ADR-008: External booking engine — cal.diy evaluated, Cal.com self-host retained (license correction)

Status: Accepted Date: 2026-04-17 Deciders: Mishaal Murawala Supersedes (partial): ADR-001 licensing claim (Cal.com is MIT, not AGPLv3) Relates to: docs/prd/smart-scheduler-v5-implementation.md §4–§5 (Cal.com external-only)

Context

ADR-001 committed V5 to Microsoft Graph for internal scheduling and Cal.com self-hosted for external self-serve booking. Two new inputs triggered a revisit:

  1. cal.diy surfaced as a potential free alternative to Cal.com self-host.
  2. ADR-001 asserted Cal.com is AGPLv3. On re-verification against the upstream repo, the root LICENSE is MIT (verified 2026-04-17 at raw.githubusercontent.com/calcom/cal.com/main/LICENSE). No LICENSE-EE file exists at main. The original AGPL claim is stale — Cal.com consolidated to MIT.

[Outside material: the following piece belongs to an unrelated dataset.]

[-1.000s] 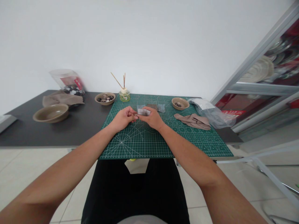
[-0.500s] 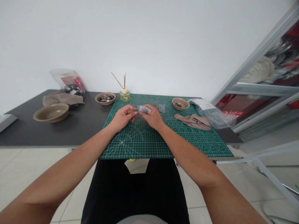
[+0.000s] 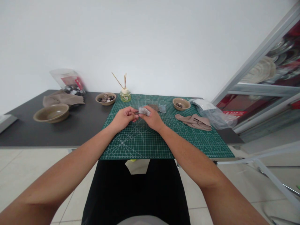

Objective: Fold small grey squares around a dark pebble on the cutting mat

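Over the green cutting mat [image 3: 134, 145], my right hand [image 3: 154, 118] is closed around a small pale grey-white piece [image 3: 144, 111], which looks like a folded packet or strip; its exact kind is not clear. My left hand [image 3: 125, 118] is closed in a pinch at the piece's left edge. What its fingertips hold is too small to make out. The two hands nearly touch. Behind the right hand lie a flat brownish piece [image 3: 153, 107] and a clear bluish plastic piece [image 3: 162, 108], both partly hidden.
A bowl of stones [image 3: 106, 99] and a reed diffuser [image 3: 125, 95] stand at the back left. Farther left are a larger bowl [image 3: 51, 114], a brown cloth [image 3: 62, 98] and a plastic jar [image 3: 67, 81]. Rightward sit a small bowl [image 3: 181, 104], another cloth [image 3: 194, 122] and a plastic bag [image 3: 211, 114].
The pale piece has tilted and shifted slightly left between my hands. My left fingertips have come closer to it. More of the brownish piece behind now shows.
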Motion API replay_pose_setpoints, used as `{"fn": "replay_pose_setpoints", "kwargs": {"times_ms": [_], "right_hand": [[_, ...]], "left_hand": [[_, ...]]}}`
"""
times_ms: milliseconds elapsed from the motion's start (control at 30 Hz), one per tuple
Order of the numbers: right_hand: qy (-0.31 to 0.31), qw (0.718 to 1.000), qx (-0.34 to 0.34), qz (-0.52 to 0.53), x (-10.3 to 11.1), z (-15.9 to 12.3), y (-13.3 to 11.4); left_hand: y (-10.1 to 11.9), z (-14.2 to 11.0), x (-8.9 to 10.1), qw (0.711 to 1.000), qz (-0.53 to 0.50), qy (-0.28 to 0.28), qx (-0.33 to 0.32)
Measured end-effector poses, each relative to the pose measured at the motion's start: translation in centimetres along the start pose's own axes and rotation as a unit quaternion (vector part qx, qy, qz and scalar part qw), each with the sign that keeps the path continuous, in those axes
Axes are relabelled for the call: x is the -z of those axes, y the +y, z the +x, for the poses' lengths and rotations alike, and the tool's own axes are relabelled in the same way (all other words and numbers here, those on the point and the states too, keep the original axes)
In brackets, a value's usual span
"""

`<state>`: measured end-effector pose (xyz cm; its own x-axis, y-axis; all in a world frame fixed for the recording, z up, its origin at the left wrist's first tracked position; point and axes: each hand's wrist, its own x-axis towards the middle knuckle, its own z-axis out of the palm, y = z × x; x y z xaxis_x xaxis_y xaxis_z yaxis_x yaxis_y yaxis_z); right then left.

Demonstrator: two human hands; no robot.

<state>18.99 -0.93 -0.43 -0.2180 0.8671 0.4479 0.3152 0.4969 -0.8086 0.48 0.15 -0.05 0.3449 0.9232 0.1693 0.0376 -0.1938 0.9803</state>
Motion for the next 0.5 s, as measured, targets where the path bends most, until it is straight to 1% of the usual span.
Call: {"fn": "replay_pose_setpoints", "kwargs": {"times_ms": [200, 367, 500], "right_hand": [[-0.003, 1.000, 0.004, -0.004, 0.04, 0.03, 0.12], [0.006, 1.000, -0.007, 0.000, 0.03, 0.09, 0.07], [-0.009, 1.000, -0.019, 0.017, 0.00, 0.13, 0.30]], "left_hand": [[0.22, -0.01, 0.00, 0.999, 0.025, 0.014, 0.025], [0.50, -0.15, -0.07, 0.998, 0.053, 0.029, 0.021], [0.42, -0.08, -0.05, 0.998, 0.059, 0.024, 0.026]]}}
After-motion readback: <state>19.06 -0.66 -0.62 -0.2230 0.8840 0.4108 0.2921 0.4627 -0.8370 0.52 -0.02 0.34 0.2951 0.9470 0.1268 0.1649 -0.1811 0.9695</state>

This ADR records the verified licensing reality and the decision on cal.diy.

Decision

  1. Reject cal.diy for V5 external booking.
  2. Retain Cal.com self-hosted as the external booking engine per scheduler spec §4.
  3. Correct ADR-001: Cal.com is MIT-licensed at the root, not AGPLv3. No copyleft/network obligations. Free for commercial production self-hosting.
  4. Defer “build-in-house external booking” (Worker route + ICS + Graph write) as a tracked alternative — not now, but re-evaluate before Cal.com self-host deployment if ops cost of Postgres+Redis+Docker exceeds the V5 feature surface we need.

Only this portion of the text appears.